Wer einen neuen Anstrich vornimmt, die Retro-Fliesen im Bad erneuern möchte oder einen neuen Teppich oder Fußboden verlegen möchte, benötigt dazu mitunter keine Erlaubnis des Vermieters. Anders sieht es beim Abriss einer Wand oder dem Versetzen von Türen aus, um aus zwei kleineren Räumen z.B. einen größeren zu gestalten. Dazu muss beim Vermieter ein Ansuchen gestellt oder eine Vereinbarung getroffen werden. Unterliegt die Wohnung dem Mietrechtsgesetz (MRG) hat der Vermieter unter bestimmten Umständen kein Recht, die Zustimmung zu verweigern. Wichtig ist, dass die Veränderungen dem aktuellen Stand der Technik entsprechen, diese verkehrsüblich sind, eine einwandfreie Ausführung gewährleistet ist und der Mieter die Kosten trägt. Wenn das Sicherheitsbedürfnis des Mieters mit einer neuen Sicherheitstüre zufriedengestellt wird und er dieselbe selbst zahlt, wird der Vermieter nichts dagegen haben. Wichtig ist, dass keine Schädigungen des Hauses oder Beeinträchtigungen der Interessen des Vermieters gegeben sind.

Eigentümergemeinschaft

Bei der Notwendigkeit ein Bad barrierefrei umzubauen, liegt ein wichtiges Interesse des Mieters vor. Gilt das Mietrechtsgesetz (MRG) nicht oder nur teilweise, kommt es auf die getroffenen Vereinbarungen an. Der Vermieter kann seine Zustimmung zum geplanten Umbau dennoch verweigern.
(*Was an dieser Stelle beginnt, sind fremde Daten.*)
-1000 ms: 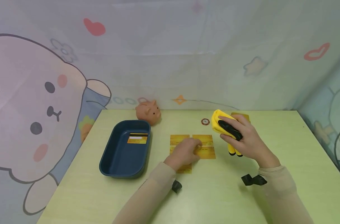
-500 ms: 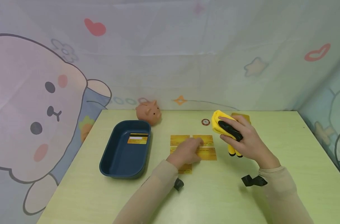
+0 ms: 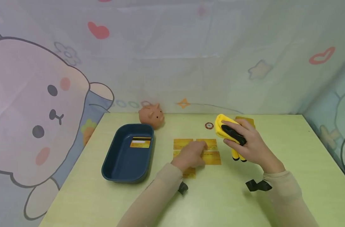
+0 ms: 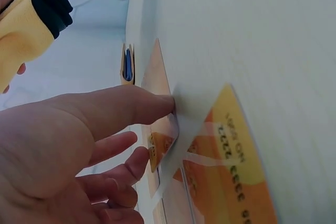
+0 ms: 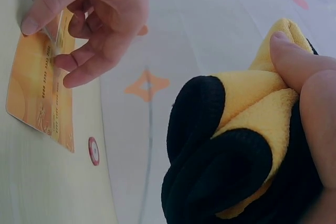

Der Gang vor Gericht ist möglich, aber nicht ratsam. Erfolgt ein Umbau ohne Zustimmung, kann dies die Kündigung des Mietvertrages nach sich ziehen. Sind allgemeine Teile des Hauses betroffen wie z.B. bei der Verglasung eines Balkons, muss zudem die Eigentümergemeinschaft zustimmen. Diese könnten im schlimmsten Fall eine Besitzstörungsklage einbringen. Zu- oder Absagen sollten grundsätzlich schriftlich erfolgen.